(Exercise details) Find how many lines in the entries below carry the word "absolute" and answer with only that figure.

(Data under study)
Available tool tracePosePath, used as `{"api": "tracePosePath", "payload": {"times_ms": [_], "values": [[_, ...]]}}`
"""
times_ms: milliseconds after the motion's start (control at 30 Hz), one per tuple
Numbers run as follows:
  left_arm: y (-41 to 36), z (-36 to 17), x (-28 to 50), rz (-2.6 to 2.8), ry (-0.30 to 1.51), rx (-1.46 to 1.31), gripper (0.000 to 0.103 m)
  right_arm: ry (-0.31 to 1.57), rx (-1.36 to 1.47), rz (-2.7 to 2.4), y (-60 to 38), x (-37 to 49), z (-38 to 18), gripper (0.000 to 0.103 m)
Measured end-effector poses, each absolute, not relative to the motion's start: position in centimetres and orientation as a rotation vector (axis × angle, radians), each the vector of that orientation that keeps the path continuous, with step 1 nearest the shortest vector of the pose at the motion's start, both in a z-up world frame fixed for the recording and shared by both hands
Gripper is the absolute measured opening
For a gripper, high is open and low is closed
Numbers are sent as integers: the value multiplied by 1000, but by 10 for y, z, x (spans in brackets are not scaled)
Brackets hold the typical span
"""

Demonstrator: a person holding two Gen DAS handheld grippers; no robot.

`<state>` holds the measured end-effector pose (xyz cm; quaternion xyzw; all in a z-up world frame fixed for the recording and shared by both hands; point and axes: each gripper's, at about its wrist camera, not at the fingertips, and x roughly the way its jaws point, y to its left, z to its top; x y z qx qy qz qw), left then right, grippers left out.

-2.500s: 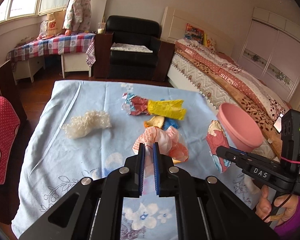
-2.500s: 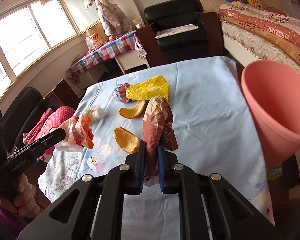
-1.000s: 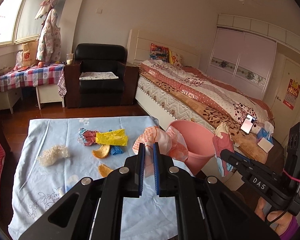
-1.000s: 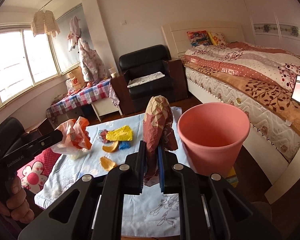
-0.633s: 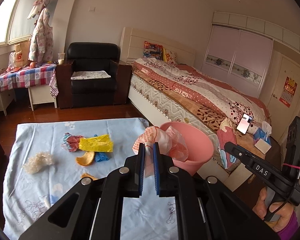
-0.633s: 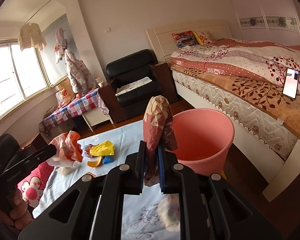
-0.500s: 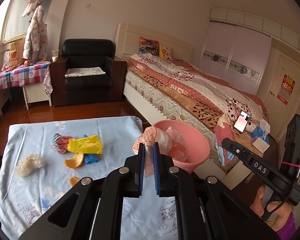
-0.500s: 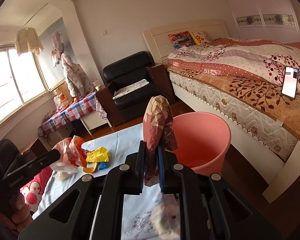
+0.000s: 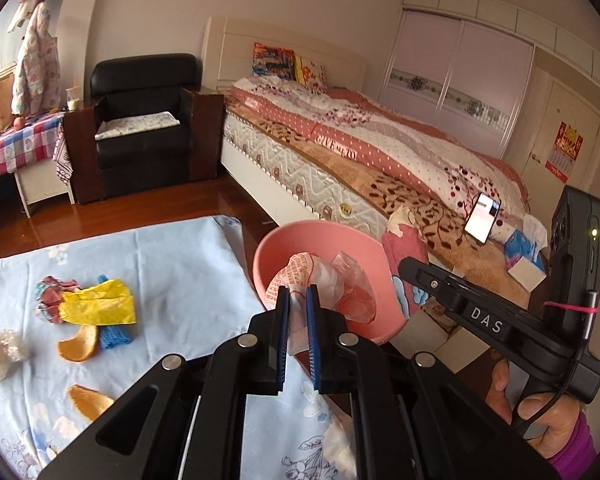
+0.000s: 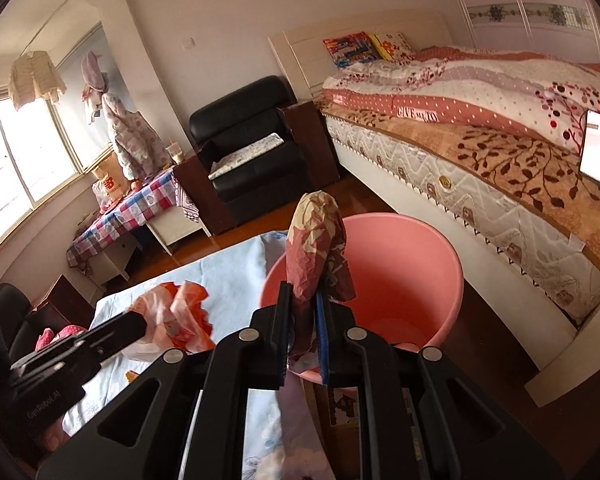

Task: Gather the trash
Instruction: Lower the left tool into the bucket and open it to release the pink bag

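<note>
My left gripper (image 9: 297, 300) clamped on crumpled plastic bag (image 9: 328, 284), held over pink bin (image 9: 268, 252). My right gripper (image 10: 302, 300) clamped on paper wrapper (image 10: 314, 240), at bin rim. Both light, soft, likely crushable; pinch by bunched fold. Left view alone shows yellow wrapper (image 9: 96, 307), orange peels (image 9: 78, 344) on blue cloth (image 9: 180, 264).

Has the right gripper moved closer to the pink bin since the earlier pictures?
Yes. The right gripper, shut on its crumpled wrapper, has come from over the table to the pink bin, whose opening now lies just beyond its fingertips.
</note>
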<state>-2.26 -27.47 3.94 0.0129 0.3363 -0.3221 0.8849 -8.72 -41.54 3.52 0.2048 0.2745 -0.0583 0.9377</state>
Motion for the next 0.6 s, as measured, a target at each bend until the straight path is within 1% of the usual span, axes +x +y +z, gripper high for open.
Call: {"api": "tracePosePath", "payload": {"times_ms": [200, 433, 600], "values": [[-308, 10, 0, -680, 769, 49, 9, 602, 458, -136, -433, -74, 13, 12], [-334, -11, 19, -680, 821, 54, 9, 639, 476, -160, -445, -64, -5, 12], [-345, -21, 27, -690, 840, 60, 13, 652, 495, -173, -451, -59, -15, 13]]}}
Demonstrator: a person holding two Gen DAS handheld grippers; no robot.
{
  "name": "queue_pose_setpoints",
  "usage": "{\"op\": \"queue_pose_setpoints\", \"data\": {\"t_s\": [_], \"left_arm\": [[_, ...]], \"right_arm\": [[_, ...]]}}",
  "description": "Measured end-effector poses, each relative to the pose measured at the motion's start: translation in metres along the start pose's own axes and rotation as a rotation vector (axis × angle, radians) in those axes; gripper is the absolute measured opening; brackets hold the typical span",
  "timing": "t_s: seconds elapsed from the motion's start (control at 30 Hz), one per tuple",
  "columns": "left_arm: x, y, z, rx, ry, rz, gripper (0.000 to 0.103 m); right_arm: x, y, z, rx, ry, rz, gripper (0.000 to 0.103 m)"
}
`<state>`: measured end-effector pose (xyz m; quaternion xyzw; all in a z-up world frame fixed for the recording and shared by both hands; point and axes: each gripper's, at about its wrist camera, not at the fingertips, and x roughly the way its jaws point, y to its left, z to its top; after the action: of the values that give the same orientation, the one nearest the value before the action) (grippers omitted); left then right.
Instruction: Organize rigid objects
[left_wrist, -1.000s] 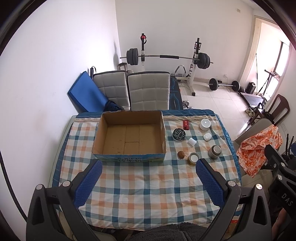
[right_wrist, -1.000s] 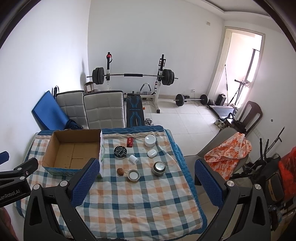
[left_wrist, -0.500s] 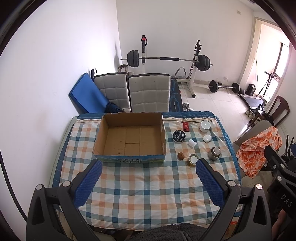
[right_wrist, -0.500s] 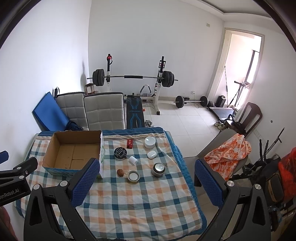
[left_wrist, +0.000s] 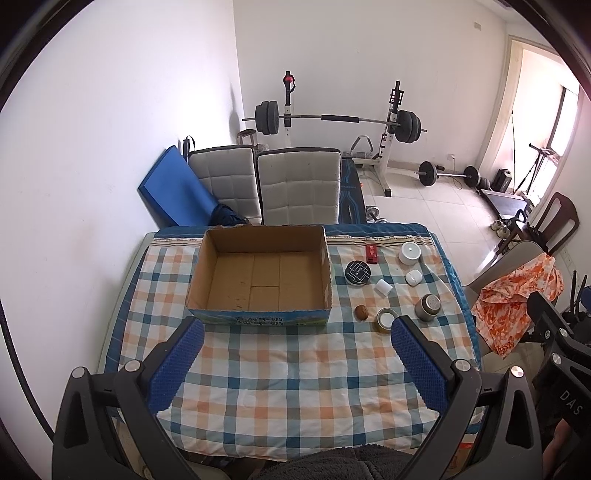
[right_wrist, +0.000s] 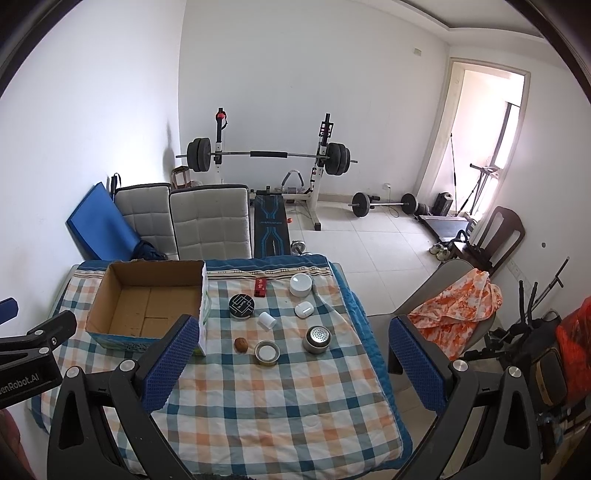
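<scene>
Presently both grippers hang above the near edge of the counter (left_wrist: 295, 369), spread wide and holding nothing: the left gripper (left_wrist: 295, 363) faces the cardboard box (left_wrist: 260, 275), while the right gripper (right_wrist: 291, 360) faces the loose things set out to the right of that box. The box sits open and bare inside, and everything to be sorted lies beyond its right wall, well apart from both grippers and farther from the person. Seven small things are counted there: one red block (right_wrist: 260, 287), one white round jar (right_wrist: 300, 284), one black round tin (right_wrist: 241, 305), one small white cylinder (right_wrist: 267, 319) lying on its side, one white rounded case (right_wrist: 304, 309), one brown nut-like ball (right_wrist: 241, 345), one open gold-rimmed tin (right_wrist: 267, 352), plus one metal cup with a perforated top (right_wrist: 317, 339), making eight. Judged from both views, the right gripper is the nearer one; the gold-rimmed tin and brown ball lie closest to it, straight ahead and slightly left of its centre line.
</scene>
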<state>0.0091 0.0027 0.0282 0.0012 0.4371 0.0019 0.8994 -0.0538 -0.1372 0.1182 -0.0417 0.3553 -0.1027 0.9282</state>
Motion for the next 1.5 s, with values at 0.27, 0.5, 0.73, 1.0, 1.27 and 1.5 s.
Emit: {"op": "queue_pose_setpoints", "data": {"t_s": [0.27,0.5,0.73,1.0,1.27,1.5], "left_arm": [[-0.001,0.0,0.0,-0.001,-0.002,-0.001,0.103],[0.0,-0.001,0.005,-0.001,0.007,0.001,0.103],[0.034,-0.019,0.018,-0.006,0.054,-0.006,0.103],[0.149,-0.065,0.029,0.024,0.236,-0.038,0.103],[0.302,-0.115,0.035,0.025,0.485,-0.064,0.103],[0.42,-0.153,0.047,0.059,0.603,0.033,0.103]], "right_arm": [[0.0,0.001,-0.001,0.001,0.0,0.001,0.103],[0.002,-0.001,0.003,0.007,0.009,0.003,0.103],[0.041,-0.024,0.011,0.031,0.08,0.01,0.103],[0.156,-0.068,0.016,0.086,0.282,-0.018,0.103],[0.338,-0.095,-0.019,0.085,0.539,-0.018,0.103],[0.496,-0.099,-0.072,0.123,0.79,-0.024,0.103]]}}
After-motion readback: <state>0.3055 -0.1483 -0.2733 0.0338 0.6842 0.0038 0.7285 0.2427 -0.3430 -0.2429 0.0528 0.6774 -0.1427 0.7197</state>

(Your response) 3